The charcoal is supposed to mop up the toxins produced by the die-off, though. I suppose the only way to tell if it works is to stop taking it for a few days: not something you can really risk at the moment.

Take care,

Sarah

Posted: Fri Apr 08, 2005 6:02 am
by Daunted
Sarah,

Thanks and any information you come across regarding the pangestyme, I would appreciate. Dr. Powell seems to know his biochem pretty darn well and had a great explanation when I spoke to him, but I lost it! I've been having brain fog since this latest pulse of Metro, also...a brand-new and very scary symptom I haven't dealt with before.

My take on the charcoal is that it is modestly effective; better to take it than not, but also far from ideal. I'm reassured to realize that you experienced myalgia even while taking the charcoal!

The fasiculations I experienced were identifical to what you described in the patient you are referrring to, I believe. Looked like worms were under my skin or something. And in my chest and gut...can you say "Scared of ALS????". They resolved in a few short days though.

The myalgia is persistent...how long did yours last?

Posted: Fri Apr 08, 2005 6:45 am
by SarahLonglands
Daunted,

Quick reply before I get stuck here all day!

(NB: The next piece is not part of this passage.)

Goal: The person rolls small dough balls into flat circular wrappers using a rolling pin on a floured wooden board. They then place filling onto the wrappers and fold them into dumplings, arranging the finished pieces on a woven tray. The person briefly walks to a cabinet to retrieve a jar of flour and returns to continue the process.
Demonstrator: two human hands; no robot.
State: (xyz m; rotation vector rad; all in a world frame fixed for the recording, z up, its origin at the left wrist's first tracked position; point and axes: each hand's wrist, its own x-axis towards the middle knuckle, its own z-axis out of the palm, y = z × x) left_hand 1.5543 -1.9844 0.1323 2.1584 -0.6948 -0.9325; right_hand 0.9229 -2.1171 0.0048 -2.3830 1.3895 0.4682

That's right, worms under the skin, very weird to look at! I think you can say "Scared of ALS?????" because this person was taking it for 'reasons of the heart' which got him really worried.

The myalgia was at its worst for about three weeks, but lasted in a more subdued state for a long time. Um, thinking back, about six months, but getting less with time. It was not yet at its worst when I had my second MRI. I don't know how I managed to keep still, even so, but the result helped me through the worst period.

Do you think your brain fog might be partly due to the stress of this time of the year for you? :?

I'll find out some info on pangestyme and so on and also send you some info on chlorella: the toxin remover par excellence, I have discovered.

Sarah

Posted: Fri Apr 08, 2005 1:05 pm
by Daunted
Sarah,

Thanks for the response and I would appreciate any further information.

Right now I am going full-court press on endotoxins by taking Benicar, pangestyme with every meal, Questran 2x a day and 5200mg of activated charcoal every night. We'll see if that has an effect.